Harris County Drug Lab Exonerations: The Good Spike
Feb. 16, 2016 (Mimesis Law) — In Thursday’s Washington Post, Radley Balko wrote an post focusing on the large number of exonerations in drug cases in Harris County, Texas. Balko points out that in 2015, Harris County had exonerated 43 people for wrongful convictions, which constituted nearly a third of all exonerations nationwide, per The National Registry of Exonerations. Noting that 42 of the 43 exonerations were drug cases, Balko points a finger at “Harris County’s perpetually troubled crime lab” as well as faulty field tests for being responsible for people being wrongfully convicted., and he compared the scenario to two notorious drug scandals in Texas:
In high-profile scandals such as those in Hearne and Tulia, Tex., we learned that police officers and informant told blatant brazen lies about buying and selling drugs to large numbers of the (mostly black) residents of those towns. Once the lies were exposed, we discovered that a not insignificant number of innocent people pleaded guilty to possession charges even though they were innocent . . .
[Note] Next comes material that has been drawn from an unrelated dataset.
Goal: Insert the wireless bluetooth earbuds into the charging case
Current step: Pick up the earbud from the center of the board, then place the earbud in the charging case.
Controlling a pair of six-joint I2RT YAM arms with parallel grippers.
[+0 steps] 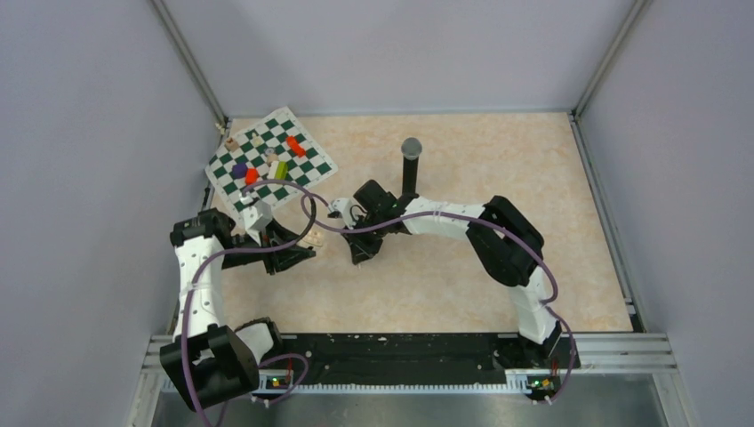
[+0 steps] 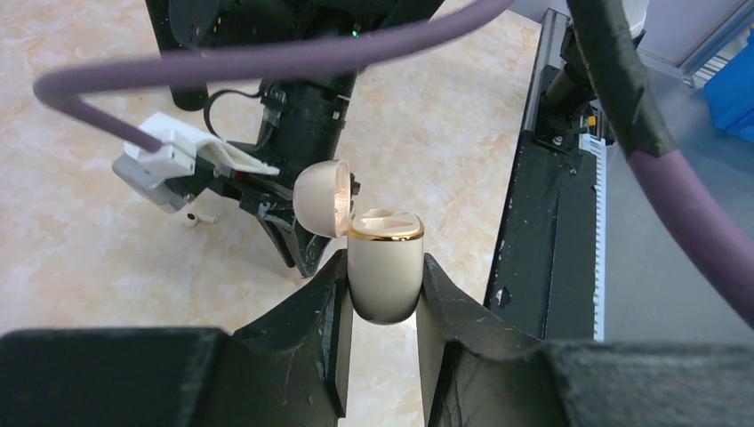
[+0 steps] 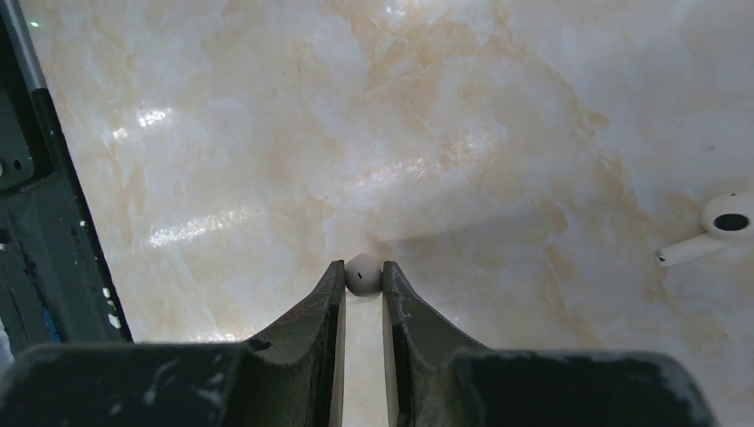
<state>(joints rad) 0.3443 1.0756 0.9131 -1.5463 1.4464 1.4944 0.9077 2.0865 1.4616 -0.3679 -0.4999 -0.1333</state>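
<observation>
Left wrist – left claw [image 2: 382,262] clamps the upright, open charging case [image 2: 384,289] – right claw [image 3: 363,269] pinches an earbud [image 3: 363,275].

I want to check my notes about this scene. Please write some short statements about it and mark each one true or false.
1. The left hand holds the case, which is open. True.
2. The right hand is open and empty. False: it is shut on a whitish bud.
3. A second bud lies on the table, apart from the right hand. True.
4. The microphone is on the chessboard. False: it is on the table, to the right of the chessboard.
</observation>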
It looks like that’s exactly what was happening in Harris County.
That may be overstating things somewhat. A closer look at the factors leading up to the wrongful convictions on the high amount of drug cases show things much less sinister than what happened in Tulia and Hearne. Chief of the Conviction Review Section, Inger Chandler, whom Balko commends in his article, sees it a little differently. Chandler, a friend of mine, graciously agreed to be interviewed about the current state of drug case exonerations:
I think the misleading aspect of it is the idea that something must be going terribly wrong with drug cases in Harris County, and I don’t think that is what’s going on. I think we are seeing the same amount of ‘No Controlled Substance’ lab results now that we’ve seen in years past, it’s just that the mechanism for correcting those convictions wasn’t streamlined in the past and it’s streamlined now.
That “mechanism in place” that Chandler refers to is a policy that she helped create within the Harris County District Attorney’s Office that is designed to expedite the remedy on those cases where a person has been wrongfully convicted for a possession or delivery of a controlled substance case. The inspiration for the streamlining came when Chandler was contacted by Eric Dexheimer of the Austin-American Statesman, who was researching a case that had recently been overturned because of a finding of “No Controlled Substance.”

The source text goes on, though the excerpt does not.